(What to work on):
Print the data that follows again, keeping every line exact.

== Provided material ==

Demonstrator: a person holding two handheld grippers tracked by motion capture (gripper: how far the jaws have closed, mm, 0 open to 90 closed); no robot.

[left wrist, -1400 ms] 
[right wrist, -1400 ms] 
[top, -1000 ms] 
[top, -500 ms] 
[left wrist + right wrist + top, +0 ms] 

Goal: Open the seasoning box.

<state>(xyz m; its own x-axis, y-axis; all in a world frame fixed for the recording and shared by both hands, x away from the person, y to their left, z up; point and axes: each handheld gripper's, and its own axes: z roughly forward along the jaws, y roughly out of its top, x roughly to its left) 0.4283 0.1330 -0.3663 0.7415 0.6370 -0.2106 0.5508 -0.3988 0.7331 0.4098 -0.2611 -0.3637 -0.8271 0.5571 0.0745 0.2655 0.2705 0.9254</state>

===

(Solution to the exercise):
Demonstrator: a person holding two handheld grippers tracked by motion capture (gripper: how far the jaws have closed, mm, 0 open to 90 closed); no robot.

[left wrist, -1400 ms] 
[right wrist, -1400 ms] 
[top, -1000 ms] 
[top, -500 ms] 
[left wrist + right wrist + top, +0 ms] 

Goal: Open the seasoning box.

<state>(xyz m; its own x-axis, y-axis; all in a world frame fixed for the recording and shared by both hands, x away from the person, y to their left, z up; point and axes: each handheld gripper's, and its own axes: z roughly forward along the jaws, y roughly out of its top, x roughly to its left) 0.4283 0.1330 -0.3663 0.7415 0.6370 -0.2106 0.5508 -0.3988 0.7331 0.4098 -0.2611 -0.3637 -0.8271 0.5571 0.0745 0.2655 0.2705 0.9254</state>

Work on this exercise has been finished.